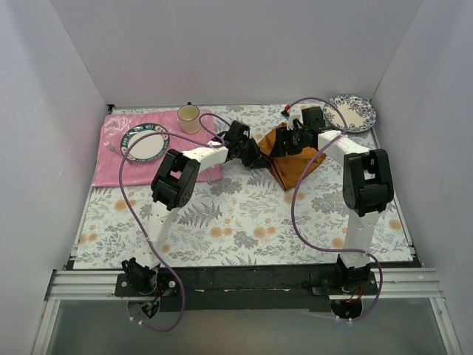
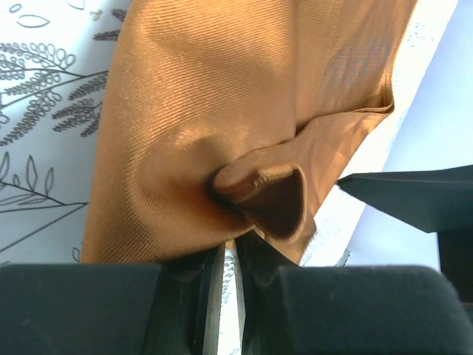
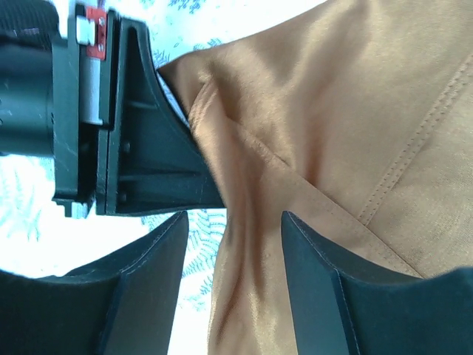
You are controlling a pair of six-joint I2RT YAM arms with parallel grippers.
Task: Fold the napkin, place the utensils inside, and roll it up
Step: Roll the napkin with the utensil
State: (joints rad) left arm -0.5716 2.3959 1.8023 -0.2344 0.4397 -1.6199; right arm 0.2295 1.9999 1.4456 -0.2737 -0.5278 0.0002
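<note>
The rust-orange napkin (image 1: pixel 299 161) lies bunched on the floral tablecloth at the back right, between both grippers. In the left wrist view a puckered fold of the napkin (image 2: pixel 222 96) runs into the narrow slit between the jaws of my left gripper (image 2: pixel 229 242), which is shut on it. My left gripper (image 1: pixel 255 153) sits at the cloth's left edge. My right gripper (image 1: pixel 290 140) hovers over the cloth's top. Its jaws stand open around a raised ridge of napkin (image 3: pixel 332 111), and the fingers of the right gripper (image 3: pixel 233 218) are not touching it. I cannot make out the utensils.
A pink placemat (image 1: pixel 111 159) at the back left carries a blue-rimmed plate (image 1: pixel 144 142) and a cream cup (image 1: pixel 188 114). A patterned plate (image 1: pixel 353 112) stands at the back right corner, with a small red item (image 1: pixel 285 112) near it. White walls enclose three sides.
</note>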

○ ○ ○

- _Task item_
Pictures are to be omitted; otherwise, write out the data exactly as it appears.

- _Response to the task_
You are controlling a pair of six-joint I2RT YAM arms with parallel grippers.
Task: Fold the napkin, place the utensils inside, and roll it up
Step: Roll the napkin with the utensil
State: (joints rad) left arm -0.5716 2.3959 1.8023 -0.2344 0.4397 -1.6199; right arm 0.2295 1.9999 1.4456 -0.2737 -0.5278 0.0002
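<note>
The rust-orange napkin (image 1: pixel 299 161) lies bunched on the floral tablecloth at the back right, between both grippers. In the left wrist view a puckered fold of the napkin (image 2: pixel 222 96) runs into the narrow slit between the jaws of my left gripper (image 2: pixel 229 242), which is shut on it. My left gripper (image 1: pixel 255 153) sits at the cloth's left edge. My right gripper (image 1: pixel 290 140) hovers over the cloth's top. Its jaws stand open around a raised ridge of napkin (image 3: pixel 332 111), and the fingers of the right gripper (image 3: pixel 233 218) are not touching it. I cannot make out the utensils.
A pink placemat (image 1: pixel 111 159) at the back left carries a blue-rimmed plate (image 1: pixel 144 142) and a cream cup (image 1: pixel 188 114). A patterned plate (image 1: pixel 353 112) stands at the back right corner, with a small red item (image 1: pixel 285 112) near it. White walls enclose three sides.
</note>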

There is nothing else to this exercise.